Bon Appétit SOUPS  -  CHINA
RECIPE NAME:  CHINESE CHICKEN STOCK 
RECIPE BY: BON APPETIT!
SERVING SIZE: 3 quarts
PREPARATION TIME: 2 1/2 hours
 INGREDIENTS:
5 pounds stewing chicken or substitude by 5 pounds chicken necks, backs or uncooked bones. -
2 slices fresh ginger root (each 1/2 inch thick) peeled
1 - scallion (including the green top) cut into 1 inch lengths
 
DIRECTIONS:
  • Place the chicken in a 6 quart heavy pot and pour in enough cold water to cover the chicken (about 4 quarts).
  • Drop in the ginger slices and cut-up scallions.
  • Bring the water to a boil over high heat, skim the surface of any scum or foam that rises to the top, then partially cover the pot.
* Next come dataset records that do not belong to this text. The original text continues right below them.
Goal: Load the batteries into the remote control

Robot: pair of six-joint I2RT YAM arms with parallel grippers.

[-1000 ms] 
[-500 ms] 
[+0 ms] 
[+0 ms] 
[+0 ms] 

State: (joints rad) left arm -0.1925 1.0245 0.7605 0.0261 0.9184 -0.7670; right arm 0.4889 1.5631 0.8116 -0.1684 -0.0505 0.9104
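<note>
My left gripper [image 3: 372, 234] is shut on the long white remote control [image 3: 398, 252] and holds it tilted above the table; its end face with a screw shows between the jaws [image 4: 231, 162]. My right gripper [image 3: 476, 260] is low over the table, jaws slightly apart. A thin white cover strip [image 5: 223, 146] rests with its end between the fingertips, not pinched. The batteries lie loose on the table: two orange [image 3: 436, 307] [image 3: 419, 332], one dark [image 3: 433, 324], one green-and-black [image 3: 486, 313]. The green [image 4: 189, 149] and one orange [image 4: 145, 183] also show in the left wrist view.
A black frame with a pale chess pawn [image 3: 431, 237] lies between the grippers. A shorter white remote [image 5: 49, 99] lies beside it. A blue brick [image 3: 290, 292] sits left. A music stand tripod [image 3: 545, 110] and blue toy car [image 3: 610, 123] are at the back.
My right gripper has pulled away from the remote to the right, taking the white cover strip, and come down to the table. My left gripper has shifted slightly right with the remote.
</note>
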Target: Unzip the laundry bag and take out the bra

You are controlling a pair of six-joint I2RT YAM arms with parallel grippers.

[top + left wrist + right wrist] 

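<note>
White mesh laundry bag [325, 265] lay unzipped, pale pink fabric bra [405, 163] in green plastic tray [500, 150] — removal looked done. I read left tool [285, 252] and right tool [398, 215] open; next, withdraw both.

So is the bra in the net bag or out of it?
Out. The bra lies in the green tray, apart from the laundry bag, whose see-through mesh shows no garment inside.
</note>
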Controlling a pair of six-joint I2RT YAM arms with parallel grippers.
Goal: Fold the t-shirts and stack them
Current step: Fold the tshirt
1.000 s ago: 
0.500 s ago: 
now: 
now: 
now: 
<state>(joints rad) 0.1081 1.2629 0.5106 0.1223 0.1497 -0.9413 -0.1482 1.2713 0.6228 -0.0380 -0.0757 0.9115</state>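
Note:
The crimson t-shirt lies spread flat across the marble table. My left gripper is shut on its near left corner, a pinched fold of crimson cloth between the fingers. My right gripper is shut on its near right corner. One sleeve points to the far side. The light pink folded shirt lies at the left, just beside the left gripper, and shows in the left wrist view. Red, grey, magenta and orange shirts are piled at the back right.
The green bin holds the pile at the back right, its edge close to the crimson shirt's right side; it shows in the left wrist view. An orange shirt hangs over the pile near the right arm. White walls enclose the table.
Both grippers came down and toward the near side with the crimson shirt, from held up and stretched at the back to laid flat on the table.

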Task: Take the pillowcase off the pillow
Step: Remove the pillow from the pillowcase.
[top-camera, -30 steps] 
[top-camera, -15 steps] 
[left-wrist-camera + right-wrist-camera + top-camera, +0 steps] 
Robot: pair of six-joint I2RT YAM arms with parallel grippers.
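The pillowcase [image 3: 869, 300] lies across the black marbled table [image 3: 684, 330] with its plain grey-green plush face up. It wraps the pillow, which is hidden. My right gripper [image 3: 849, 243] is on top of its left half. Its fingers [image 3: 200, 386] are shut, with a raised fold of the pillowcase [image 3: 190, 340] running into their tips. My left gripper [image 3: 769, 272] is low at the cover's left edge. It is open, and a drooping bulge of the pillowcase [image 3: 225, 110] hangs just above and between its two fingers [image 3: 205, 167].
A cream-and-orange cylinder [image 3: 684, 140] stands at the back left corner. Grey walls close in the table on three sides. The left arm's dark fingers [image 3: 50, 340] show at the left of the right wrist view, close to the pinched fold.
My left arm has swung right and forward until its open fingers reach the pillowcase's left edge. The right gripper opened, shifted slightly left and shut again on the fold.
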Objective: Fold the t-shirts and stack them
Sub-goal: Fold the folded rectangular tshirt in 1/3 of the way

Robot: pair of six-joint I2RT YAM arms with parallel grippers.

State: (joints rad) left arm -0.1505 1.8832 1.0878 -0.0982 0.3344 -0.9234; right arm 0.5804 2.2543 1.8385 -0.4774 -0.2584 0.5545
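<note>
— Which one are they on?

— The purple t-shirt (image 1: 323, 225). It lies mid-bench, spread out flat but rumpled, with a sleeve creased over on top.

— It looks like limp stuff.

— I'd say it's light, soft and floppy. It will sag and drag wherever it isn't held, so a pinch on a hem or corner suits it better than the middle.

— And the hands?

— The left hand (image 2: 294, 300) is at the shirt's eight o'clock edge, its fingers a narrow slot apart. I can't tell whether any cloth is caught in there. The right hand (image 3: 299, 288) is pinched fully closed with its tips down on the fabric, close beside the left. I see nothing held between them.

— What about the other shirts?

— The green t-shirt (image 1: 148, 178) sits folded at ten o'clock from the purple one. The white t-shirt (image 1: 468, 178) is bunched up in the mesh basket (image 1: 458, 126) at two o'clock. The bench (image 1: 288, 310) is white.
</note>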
  • Reduce the heat to low and simmer the chicken for about 2 hours, or until it is tender and almost falling apart.
  • Remove the chicken from the stock and set aside for another use.
  • Strain the stock through a fine sieve into a large bowl, cool, then refrigerate.
  • The fat that will congeal on the surface can be removed in large pieces and discarded.